In den letzten Jahrzehnten des 15. Jahrhunderts – zurzeit von Matthias Corvinus und Vladislav II. – folgte ein weiterer, nunmehr spätgotischer Umbau. Daran erinnern das königliche Oratorium über der Südkapelle des Chorumgangs, der Eingang der Treppe zu diesem, die Portalrahmen der äußeren Fassade mit Stäben sowie das ursprünglich doppelstöckige Gebäude der Sakristei. Die Chornischen wurden mit einer Freskenreihe verziert. Die beiden Sakramentsnischen aus der Renaissance entstanden zu Beginn des 16. Jahrhunderts.

Unsere Kirche funktionierte nach 1541, in der Türkenzeit, für kurze Zeit als Freitagsmoschee. Daran erinnern eine einfache Gebetsnische (sog. Mihrab) im Chor sowie die Reste einer mit Schwarz aufgemalten Aufschrift. Die Türken verwendeten nur den Chor selber, der Westteil der Kirche war ruinös.

Nach 1686 wurden – mit dem Ende der Türkenherrschaft – das Kirchenschiff und der Südturm im barocken Stil und in mehreren Schritten, unter Verwendung der erhalten gebliebenen gotischen Wandreste, errichtet. Der Nordturm der Hauptfassade entstand Ende des 17. Jahrhunderts.

Bedeutende Ereignisse der Kirche und der Pfarre im 19. Jahrhundert: Die Hochzeit von Lajos Kossuth mit Terézia Meszlényi fand – obwohl er selbst evangelischen Glaubens war – in dieser Pfarre statt.

Am 25. Mai 1856 hielt der Kölner Pfarrer Adolf Kolping einen Vortrag in der Kirche: Dies ist der Beginn seiner Bewegung in Ungarn.

Ferenc (Franz) Liszt fand zwischen 1858 und 1871 häufig Unterkunft im Pfarrgebäude neben der Kirche, wo er sieben Jahre hindurch auch wohnte. In unserer Kirche dirigierte er am häufigsten seine eigenen und die Werke anderer Komponisten.

Die Erschließung der archäologischen und künstlerischen Werte des Gebäudes begann in der zweiten Hälfte des 19. Jahrhunderts mit der Tätigkeit des ungarischen Archäologen Flóris Rómer. Im Jahr 1890 erschien das Buch von Lajos Némethy über die Geschichte der Kirche. 1889-90 wurde der Chor von Imre Steindl, Architekt des Parlamentsgebäudes, restauriert. Im Jahr 1895 stand anlässlich der Errichtung der Elisabethbrücke der Abriss oder die Verschiebung der Kirche an der Tagesordnung. Der Plan wurde zum Glück – auch wenn er bis zum Jahr 1937 herumspukte – schließlich nicht Wirklichkeit, und das Denkmalgebäude verblieb an seinem ursprünglichen Platz.

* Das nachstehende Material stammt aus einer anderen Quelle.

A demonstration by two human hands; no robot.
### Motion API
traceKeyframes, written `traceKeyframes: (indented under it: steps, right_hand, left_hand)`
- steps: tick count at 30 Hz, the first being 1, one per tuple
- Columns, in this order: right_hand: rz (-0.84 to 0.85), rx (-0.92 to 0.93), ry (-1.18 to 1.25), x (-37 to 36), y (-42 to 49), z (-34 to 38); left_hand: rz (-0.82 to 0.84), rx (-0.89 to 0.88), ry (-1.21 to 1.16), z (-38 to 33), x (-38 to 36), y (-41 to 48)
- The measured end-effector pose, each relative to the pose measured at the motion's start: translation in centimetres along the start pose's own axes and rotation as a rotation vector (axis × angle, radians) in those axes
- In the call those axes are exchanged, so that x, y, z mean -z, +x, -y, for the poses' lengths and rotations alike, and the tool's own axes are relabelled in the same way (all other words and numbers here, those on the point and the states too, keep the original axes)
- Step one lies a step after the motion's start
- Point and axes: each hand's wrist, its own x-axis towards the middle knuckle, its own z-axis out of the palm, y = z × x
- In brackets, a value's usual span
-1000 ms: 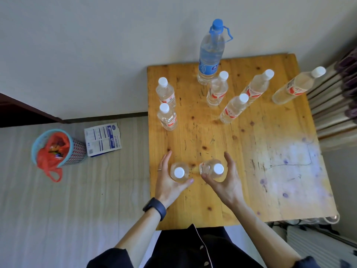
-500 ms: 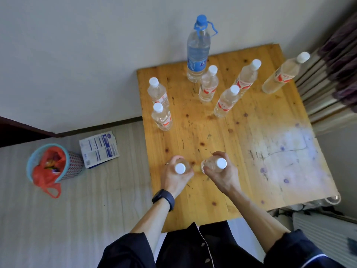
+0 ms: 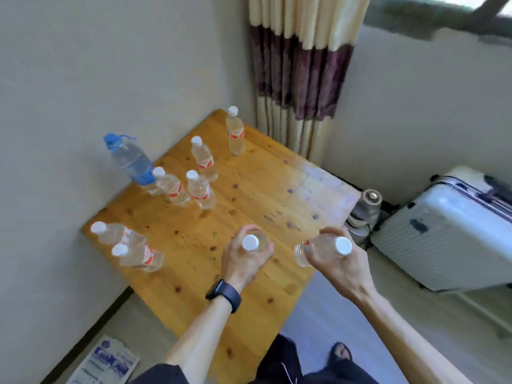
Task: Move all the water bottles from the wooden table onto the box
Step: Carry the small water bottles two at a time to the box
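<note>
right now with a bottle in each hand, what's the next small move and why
Probably carry both off to the right: the left hand grips the left bottle over the wooden table, the right hand holds the right bottle beyond its edge. No box clearly shows.

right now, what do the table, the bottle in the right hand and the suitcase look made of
The table looks like wood, likely pine, under glossy varnish: knots and grain show, with a worn pale patch. The bottle in the right hand is clear thin plastic, see-through, with an opaque white cap. The suitcase is probably hard-shell plastic: pale, ribbed, slightly shiny.
</note>
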Motion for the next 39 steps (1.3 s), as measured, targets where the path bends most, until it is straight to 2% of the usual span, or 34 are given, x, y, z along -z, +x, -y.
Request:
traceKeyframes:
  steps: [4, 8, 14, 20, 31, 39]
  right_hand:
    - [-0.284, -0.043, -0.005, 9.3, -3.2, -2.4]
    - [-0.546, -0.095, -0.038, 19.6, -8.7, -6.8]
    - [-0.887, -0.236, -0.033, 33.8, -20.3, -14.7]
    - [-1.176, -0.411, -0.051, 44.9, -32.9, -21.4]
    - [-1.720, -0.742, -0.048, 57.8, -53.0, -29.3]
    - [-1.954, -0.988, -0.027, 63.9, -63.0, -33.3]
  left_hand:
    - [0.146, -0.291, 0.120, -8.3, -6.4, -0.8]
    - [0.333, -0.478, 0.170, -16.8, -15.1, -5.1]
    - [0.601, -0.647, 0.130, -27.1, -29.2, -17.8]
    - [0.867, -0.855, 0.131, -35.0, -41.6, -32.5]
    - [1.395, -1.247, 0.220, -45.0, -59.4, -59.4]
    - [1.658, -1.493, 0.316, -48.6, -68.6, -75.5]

Im Anschluss an die Ausgrabungs- und Erforschungsarbeiten in den Jahren 1932-44 sowie nach den Kriegsschäden des Jahres 1944-45 wurden zwischen 1945-48 zunächst der Chor, dann in mehreren Schritten auch das Schiff und die Türme wieder hergestellt.

Im Jahr 2010 wurde die Freskoverzierung des östlichen Abschlusses des Chors erschlossen und wieder hergestellt. Im Jahr 2014-15 klärte eine weitere Ausgrabung die unter dem Fußboden befindlichen Überreste aus der Römerzeit und dem Mittelalter. In der Folge konnte im Jahr 2016 – als Fortsetzung der bereits früher durchgeführten Renovierung der äußeren Fassade – auch der Innenraum wieder hergestellt werden. Unter dem Fußboden wurde eine Unterkirche herausgebildet, die die Ergebnisse der Ausgrabungen präsentiert.